On the other hand, in Table 1, the efficiency of the gesture recognition system is shown considering the equations for the calculation of recall (Equation (12)), precision (Equation (13)) and prevalence (Equation (14)). The system was tested by 20 different subjects in real time for the detection of index, V sign and fist gestures. The results presented in Table 1 show that Maqueda [35] presented a lower percentage than Marcel [34], which could be because the images in the training database have non-uniform backgrounds compared to Marcel [34].

R e c a l l = \frac{T r u e P o s i t i v e}{T r u e P o s i t i v e + F a l s e N e g a t i v e}

(12)

P r e c i s i o n = \frac{T r u e P o s i t i v e}{T r u e P o s i t i v e + F a l s e P o s i t i v e}

(13)

P r e v a l e n c e = \frac{T r u e P o s i t i v e + F a l s e N e g a t i v e}{T o t a l N u m b e r O f G e s t u r e s}

(14)

The average execution time (this is the maximum time to recognize a gesture) of the proposed hand gesture recognition system for each gesture capture in real time is 2.6 ms. This test 3 we performed on a computer with an Intel Core 1.80 GHz processor, 4 GB RAM, a 1.3 MP camera and a resolution of 1280 × 720 pixels.

Considering the results of recall, precision and prevalence of this work, a comparison was made with other methods. Some methods use the PCA algorithm for analysis in the database applied in a gesture recognition system. Kumar [36] presented a system that recognizes specific hand gestures to transmit information in a device control. For this, the PCA is used for manual gesture recognition and the Sheffield KInect Gesture (SKIG) dataset are extracted to create a training set. The training set consists of 10 categories of hand gestures: circle (clockwise), triangle (anti-clockwise), up–down, right–left, wave “Z”, cross, come here, turn around and pat. These gestures are performed with three hand postures, namely fist, index and flat, under three different backgrounds, namely wooden board, plain paper and paper with characters. Table 2 shows the results of recall, precision and prevalence of 10 gesture tests in the system. Mandeep [28] focused on a hand gesture recognition system based on skin color modeling in the YCbCr color space. Then, the image is divided into foreground and background through a defined threshold. Finally, a template based matching technique is developed using PCA. The datasets are in two forms: controlled and uncontrolled. The first has images with a similar background taken from several people. The second presents images with different lighting conditions.

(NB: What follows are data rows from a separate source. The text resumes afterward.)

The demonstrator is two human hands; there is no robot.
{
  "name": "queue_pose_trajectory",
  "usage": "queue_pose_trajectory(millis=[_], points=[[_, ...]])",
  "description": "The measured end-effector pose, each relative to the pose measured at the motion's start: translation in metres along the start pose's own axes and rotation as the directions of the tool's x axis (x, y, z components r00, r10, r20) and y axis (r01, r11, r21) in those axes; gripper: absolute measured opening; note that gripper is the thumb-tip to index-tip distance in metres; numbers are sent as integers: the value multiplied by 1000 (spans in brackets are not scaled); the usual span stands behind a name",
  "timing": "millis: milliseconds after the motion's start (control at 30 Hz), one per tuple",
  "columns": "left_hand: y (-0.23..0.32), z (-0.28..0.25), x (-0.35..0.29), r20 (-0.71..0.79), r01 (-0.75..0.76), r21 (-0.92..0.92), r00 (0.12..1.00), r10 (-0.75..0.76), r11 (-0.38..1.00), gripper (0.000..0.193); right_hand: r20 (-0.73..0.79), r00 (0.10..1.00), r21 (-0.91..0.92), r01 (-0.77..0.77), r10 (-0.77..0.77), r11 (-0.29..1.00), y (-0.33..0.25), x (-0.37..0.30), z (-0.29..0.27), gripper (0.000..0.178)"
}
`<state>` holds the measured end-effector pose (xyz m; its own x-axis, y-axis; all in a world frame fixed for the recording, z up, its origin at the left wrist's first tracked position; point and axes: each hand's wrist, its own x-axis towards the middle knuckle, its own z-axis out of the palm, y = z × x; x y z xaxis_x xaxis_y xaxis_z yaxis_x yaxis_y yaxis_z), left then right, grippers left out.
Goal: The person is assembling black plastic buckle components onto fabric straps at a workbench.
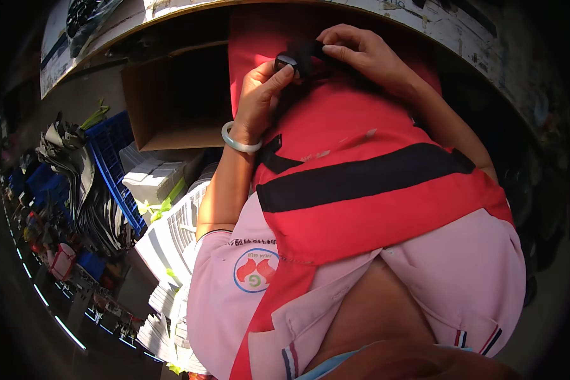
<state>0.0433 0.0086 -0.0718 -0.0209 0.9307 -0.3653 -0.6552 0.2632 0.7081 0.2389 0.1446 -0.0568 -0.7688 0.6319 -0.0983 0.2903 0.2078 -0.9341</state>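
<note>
Over my lap, my left hand (264,92) pinches a small glossy black piece (287,61) between thumb and fingers. Dark, soft-looking black material (305,57) bunches up beside that piece, toward my other hand. At its right side, the fingers and thumb of my right hand (358,54) close on an edge of it. The exact kind of this black item is too dark to make out. Beneath both hands lies my red apron (335,117), crossed by a black band (367,174).
A worktop edge (95,47) curves across the far side. Under it, left of my lap, stands an open cardboard box (136,107). Bundled stacks of white pieces (155,180), a blue crate (111,164) and stacked dark sheets (85,183) are at the left.
</note>
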Motion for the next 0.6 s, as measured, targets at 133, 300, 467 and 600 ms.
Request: queue_pose_trajectory(millis=[133, 300, 467, 600], points=[[0, -16, -10, -157, -49, -70, 987, 38, 996, 16, 195, 979, -38, 76, -67, 996, -23, 0, 19, 22], [3, -13, -8, -283, -119, -92, 955, 89, 989, 20, 309, 949, -251, 152, -70, 956, -24, 13, 48, 45], [11, -22, -5, -371, -190, -132, 920, 129, 973, 18, 446, 879, -383, 360, -171, 851, -27, 29, 56, 38], [25, -11, -4, -378, -247, -147, 909, 176, 958, 13, 301, 896, -144, 382, -327, 913, -9, 25, 44, 15]])
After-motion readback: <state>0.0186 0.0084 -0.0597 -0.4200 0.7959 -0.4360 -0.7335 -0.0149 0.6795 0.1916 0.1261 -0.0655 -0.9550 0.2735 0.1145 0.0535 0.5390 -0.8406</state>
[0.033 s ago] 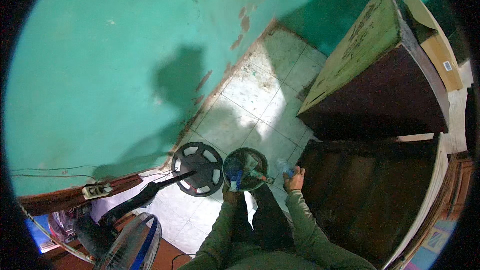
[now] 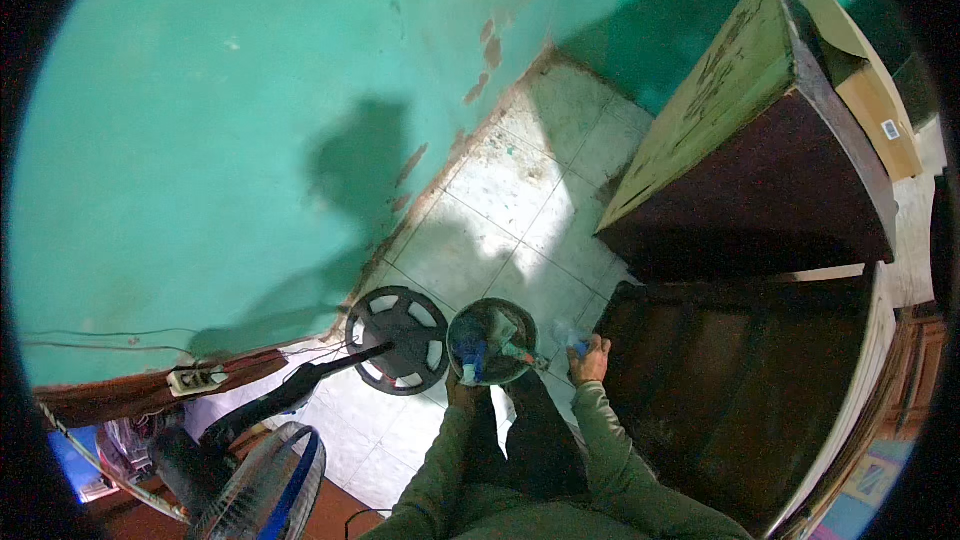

The results obtained using both databases to test the system are shown in Table 2.

As shown in Table 2, Mandeep [28], Kumar [36] presented very good results because their training and test databases are very similar (see Figure 5b). In addition, the backgrounds of the images are very uniform and controlled under ideal conditions (see Figure 5c), which allows the database to be more efficient and therefore provide maximum precision. It is for this reason that the percentages of this work tend to be low in the majority of cases: the images in the training and testing databases were acquired by different people (see Figure 5d).

As shown in Figure 5, Kumar [36] only compared identical images and did not test with other images, which is why they offered a precision of 100%. Mandeep [28] contained images with good conditions considering the background and lighting, thus they also offered a precision of 100% but, when testing with images with low illumination, the precision reduced to 96.97%. however, they ded not present results with different gestures and under different conditions as carried out in this project. This project was tested with different images of gestures of various people in real time and with non-uniform backgrounds under different lighting conditions.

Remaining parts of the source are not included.